ABXOR(異なると1)NAND(ANDの否定)NOR(ORの否定)
00011
01110
10110
11000

NAND・NORは、それぞれAND・ORの出力を反転したものです。実はNAND(またはNOR)だけを組み合わせれば、あらゆる論理回路を作れます(完全性)。だから実際のICではNANDが多用されます。

🖥️ クリックして動かすなら:論理回路シミュレータで、AND・OR・NOT・XOR・NAND・NOR・XNORの7ゲートを、入力0/1をクリックしながら出力と真理値表の連動を確かめられます。半加算器(1桁の2進数の足し算回路)がXORとANDでどう組まれるかも見られます。

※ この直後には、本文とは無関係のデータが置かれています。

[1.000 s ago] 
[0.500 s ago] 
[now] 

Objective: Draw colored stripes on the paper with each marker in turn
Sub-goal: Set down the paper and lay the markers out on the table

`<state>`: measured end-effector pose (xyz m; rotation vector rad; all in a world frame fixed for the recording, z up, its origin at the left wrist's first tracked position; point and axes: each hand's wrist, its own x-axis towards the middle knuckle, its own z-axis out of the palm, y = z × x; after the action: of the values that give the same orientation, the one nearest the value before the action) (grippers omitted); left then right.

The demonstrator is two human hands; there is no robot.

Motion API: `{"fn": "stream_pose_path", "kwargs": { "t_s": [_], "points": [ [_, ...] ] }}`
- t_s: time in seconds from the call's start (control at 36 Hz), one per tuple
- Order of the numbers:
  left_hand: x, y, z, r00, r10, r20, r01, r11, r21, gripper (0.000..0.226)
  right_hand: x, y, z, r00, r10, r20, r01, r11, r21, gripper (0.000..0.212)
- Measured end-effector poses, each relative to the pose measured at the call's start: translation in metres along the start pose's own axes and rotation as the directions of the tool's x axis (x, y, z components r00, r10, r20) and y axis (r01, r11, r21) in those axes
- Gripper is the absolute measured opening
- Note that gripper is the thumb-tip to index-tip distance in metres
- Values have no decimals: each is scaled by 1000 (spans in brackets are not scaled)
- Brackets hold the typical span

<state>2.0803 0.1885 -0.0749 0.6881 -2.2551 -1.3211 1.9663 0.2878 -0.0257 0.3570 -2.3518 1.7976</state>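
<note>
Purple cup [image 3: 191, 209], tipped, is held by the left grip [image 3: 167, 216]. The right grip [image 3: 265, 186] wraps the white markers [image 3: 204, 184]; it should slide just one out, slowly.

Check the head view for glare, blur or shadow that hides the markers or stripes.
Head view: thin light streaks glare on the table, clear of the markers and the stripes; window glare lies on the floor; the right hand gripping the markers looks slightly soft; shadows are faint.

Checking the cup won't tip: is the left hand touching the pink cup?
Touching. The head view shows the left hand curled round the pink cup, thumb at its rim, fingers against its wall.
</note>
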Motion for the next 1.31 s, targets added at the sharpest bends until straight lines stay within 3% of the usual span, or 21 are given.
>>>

ド・モルガンの法則 — 否定でAND⇔ORが入れ替わる

論理式を変形するときの必須ルールです。「かたまり全体の否定」は、中を否定してAND⇔ORを入れ替えたものに等しい、という法則です。

元の式ド・モルガンで変形
 ̄(A・B)(AとBのANDの否定)Ā + B̄(Aの否定 OR Bの否定)
 ̄(A+B)(AとBのORの否定)Ā・B̄(Aの否定 AND Bの否定)

言葉にすると「『AもBも真、ではない』=『Aが偽 または Bが偽』」。条件式の書き換えや、回路をNANDだけ・NORだけに置き換える簡略化で活躍します。プログラムの if (!(a && b))if (!a || !b) に直すのも、まさにこの法則です。

基本情報技術者試験ではこう出る

「真理値表からゲートを特定する」「与えられた論理式を簡単にする」「ド・モルガンの法則で変形する」「半加算器・全加算器の構成」が定番です。とくにAND=両方1、OR=片方1、XOR=違うと1の3つと、ド・モルガンの法則は確実に押さえましょう。ベン図で考えると、集合演算(積集合・和集合・補集合)とも対応していることが見えてきます。ビット演算は2進数と基数変換の理解とも直結します。

よくある質問

Q. 論理演算と集合演算(ベン図)の関係は?
A. 対応しています。AND=積集合(∩・重なり)、OR=和集合(∪・全体)、NOT=補集合(外側)。ベン図で塗り分けると、真理値表と同じ結果になります。両方を行き来できると理解が深まります。

Q. XNOR(一致)とは?
A. XORの否定で、2つの入力が同じときだけ1になります(一致回路)。0と0、1と1で1、異なると0。「等しいか」を判定する場面で使われます。

Q. ビット演算のANDやORはどう使う?
A. プログラムでは、特定のビットだけを取り出す(マスク:x AND 0x0F)、ビットを立てる(x OR フラグ)、反転する(x XOR マスク)などに使います。サブネットマスクの計算(IP AND マスク)も論理積の応用です(サブネットマスクの計算参照)。

まとめ

論理演算は、AND=両方1、OR=片方1、NOT=反転、XOR=違うと1——この4つが土台です。そこにNAND/NOR(否定版)ド・モルガンの法則(否定でAND⇔OR)を加えれば、試験の論理回路問題はほぼ攻略できます。真理値表を書く習慣をつけて、シミュレータで動きを確かめておきましょう。